Task objective. Give the listing back in full, exactly as written, with the pictures removed.

Collected data.

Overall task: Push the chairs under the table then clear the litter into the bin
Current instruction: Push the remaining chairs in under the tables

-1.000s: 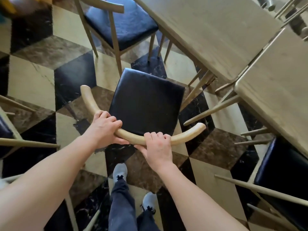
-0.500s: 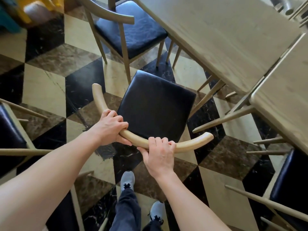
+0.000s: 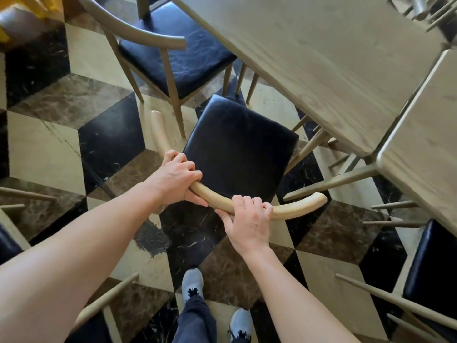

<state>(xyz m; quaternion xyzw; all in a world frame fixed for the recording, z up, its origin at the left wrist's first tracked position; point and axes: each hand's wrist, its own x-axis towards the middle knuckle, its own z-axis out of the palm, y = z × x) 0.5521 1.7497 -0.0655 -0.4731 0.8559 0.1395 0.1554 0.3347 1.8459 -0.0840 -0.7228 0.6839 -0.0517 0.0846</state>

Final answer.
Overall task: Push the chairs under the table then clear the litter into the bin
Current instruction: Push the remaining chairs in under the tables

-1.000s: 
-0.500s: 
+0.000s: 

<state>(xyz m; quaternion xyzw; all in a world frame fixed for the recording, z up, its origin at the left wrist's first tracked position; point and axes: each hand's wrist, its own x-axis towards the middle knuckle, its own z-axis out of the palm, y = z × x) 0.5521 1.7497 -0.0655 -0.4731 0.8559 0.1395 0.1554 0.3347 1.8459 -0.0840 -0.7228 0.6839 -0.0517 0.0846</state>

That completes the answer, and no more is expected.